Although Houchen would later claim she was the first conspirator in the scheme to recognize her crime, it was actually Houchen's boss at Pier Realty, Jan Shomaker, who holds that honor. On May 12, 2004, the Weekly reported that Shomaker, who was never charged in the scheme, resigned her position as Houchen's appointed planning commissioner just days after Huntington Beach police announced they were investigating Houchen. That story also pointed out a crucial piece of evidence that Houchen knew what she was doing was illegal: a Jan. 2, 2002, disclosure form in which she told Periolat that the property was “in a condominium conversion.”

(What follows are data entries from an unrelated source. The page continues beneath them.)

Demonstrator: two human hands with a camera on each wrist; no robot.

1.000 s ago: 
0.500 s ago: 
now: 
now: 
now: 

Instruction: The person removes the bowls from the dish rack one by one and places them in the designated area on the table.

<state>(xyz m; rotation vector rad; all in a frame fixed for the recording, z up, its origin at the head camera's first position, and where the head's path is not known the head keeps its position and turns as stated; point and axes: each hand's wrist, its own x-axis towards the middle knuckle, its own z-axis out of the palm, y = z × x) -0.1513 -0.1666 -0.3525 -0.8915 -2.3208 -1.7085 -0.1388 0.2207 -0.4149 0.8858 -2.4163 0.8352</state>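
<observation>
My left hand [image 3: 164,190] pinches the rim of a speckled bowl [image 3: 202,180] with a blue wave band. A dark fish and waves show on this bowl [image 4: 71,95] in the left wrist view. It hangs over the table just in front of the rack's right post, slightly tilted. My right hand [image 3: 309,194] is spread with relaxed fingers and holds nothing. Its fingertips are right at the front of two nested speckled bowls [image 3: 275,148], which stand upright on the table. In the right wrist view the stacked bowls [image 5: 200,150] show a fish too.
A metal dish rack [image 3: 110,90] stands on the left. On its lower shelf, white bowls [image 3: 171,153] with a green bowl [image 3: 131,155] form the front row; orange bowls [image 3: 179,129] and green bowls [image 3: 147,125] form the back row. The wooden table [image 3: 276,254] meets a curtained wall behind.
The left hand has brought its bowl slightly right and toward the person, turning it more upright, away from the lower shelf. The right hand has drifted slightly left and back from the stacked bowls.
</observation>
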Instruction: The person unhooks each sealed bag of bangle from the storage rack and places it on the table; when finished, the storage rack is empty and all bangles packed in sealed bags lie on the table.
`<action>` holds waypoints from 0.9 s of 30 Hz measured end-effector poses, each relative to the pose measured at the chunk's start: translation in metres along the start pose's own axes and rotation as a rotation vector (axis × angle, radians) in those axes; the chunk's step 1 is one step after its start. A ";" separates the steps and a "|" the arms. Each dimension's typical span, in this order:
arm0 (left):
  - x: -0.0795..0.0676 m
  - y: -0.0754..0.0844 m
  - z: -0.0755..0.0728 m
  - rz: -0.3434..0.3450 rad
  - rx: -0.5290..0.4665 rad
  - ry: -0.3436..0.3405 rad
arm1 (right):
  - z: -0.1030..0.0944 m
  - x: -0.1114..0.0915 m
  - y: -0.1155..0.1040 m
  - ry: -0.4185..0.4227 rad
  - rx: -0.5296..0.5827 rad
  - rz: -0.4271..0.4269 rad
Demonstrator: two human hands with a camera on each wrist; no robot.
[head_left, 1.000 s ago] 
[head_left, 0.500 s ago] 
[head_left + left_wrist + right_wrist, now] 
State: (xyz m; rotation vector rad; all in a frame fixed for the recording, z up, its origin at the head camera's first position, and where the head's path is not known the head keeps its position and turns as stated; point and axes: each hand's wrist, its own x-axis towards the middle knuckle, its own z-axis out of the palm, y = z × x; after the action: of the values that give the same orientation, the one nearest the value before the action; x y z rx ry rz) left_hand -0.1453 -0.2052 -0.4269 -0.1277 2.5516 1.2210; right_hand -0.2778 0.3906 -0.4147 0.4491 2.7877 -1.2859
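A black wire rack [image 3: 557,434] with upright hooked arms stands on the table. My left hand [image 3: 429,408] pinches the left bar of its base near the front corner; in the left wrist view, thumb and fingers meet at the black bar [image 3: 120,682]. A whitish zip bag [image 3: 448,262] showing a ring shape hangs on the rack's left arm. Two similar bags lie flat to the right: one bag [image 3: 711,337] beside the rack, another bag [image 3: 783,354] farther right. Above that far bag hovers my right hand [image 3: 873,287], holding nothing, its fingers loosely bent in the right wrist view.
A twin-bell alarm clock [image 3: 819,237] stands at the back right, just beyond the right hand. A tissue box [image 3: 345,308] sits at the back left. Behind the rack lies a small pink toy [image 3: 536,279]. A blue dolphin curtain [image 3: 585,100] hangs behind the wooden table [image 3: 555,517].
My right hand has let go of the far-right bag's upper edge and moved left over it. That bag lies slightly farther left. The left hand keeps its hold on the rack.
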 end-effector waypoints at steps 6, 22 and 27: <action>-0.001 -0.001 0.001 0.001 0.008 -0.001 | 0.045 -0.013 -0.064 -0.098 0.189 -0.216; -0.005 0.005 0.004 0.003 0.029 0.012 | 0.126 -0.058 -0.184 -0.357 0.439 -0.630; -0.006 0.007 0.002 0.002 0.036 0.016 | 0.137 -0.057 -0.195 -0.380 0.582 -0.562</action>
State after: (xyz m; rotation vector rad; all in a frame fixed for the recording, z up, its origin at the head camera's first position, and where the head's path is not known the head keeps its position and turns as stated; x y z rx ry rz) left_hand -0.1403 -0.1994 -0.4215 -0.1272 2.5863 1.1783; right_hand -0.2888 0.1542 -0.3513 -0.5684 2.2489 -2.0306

Still the daily papers remained silent. They didn't jump on the story until a week after the Weekly published an open letter to Huntington Beach Police Chief Kenneth Small titled “Arrest Houchen Now, Ask Questions Later,” when Small leaked the Register details of his investigation. Houchen promptly resigned her position on the council and signed a plea agreement with the U.S. Attorney's Office several months later admitting her guilt.

Houchen's plea deal kept her from spending six years in federal prison, but it didn't keep Judge Carter from handing her the stiffest possible sentence: 37 months in prison—seven more months than prosecutors had asked for. Both Houchen and her husband audibly gasped with shock. While Carter told a tearful Houchen he had “much sympathy” for her status as a mother of three young girls, he also felt she was “awfully culpable” in the case. “You and I both know that public officials will never be looked at the same way—that's a stain on the trust the voters gave us,” he said.

Asked if he was surprised by the severity of the sentence, John Barnett, Houchen's defense attorney, seemed at a loss for words. “I don't think 'surprised' is the word I'd use,” he said. For her part, Houchen donned a pair of dark sunglasses and fled the courtroom with her husband. As they left the building, she tried to hide behind him. But this time, there was no escaping the prying eyes of the press. Two photographers surrounded the couple, snapping pictures. Both she and her husband put their hands against the camera lenses, then jumped into an SUV parked across the street and sped away.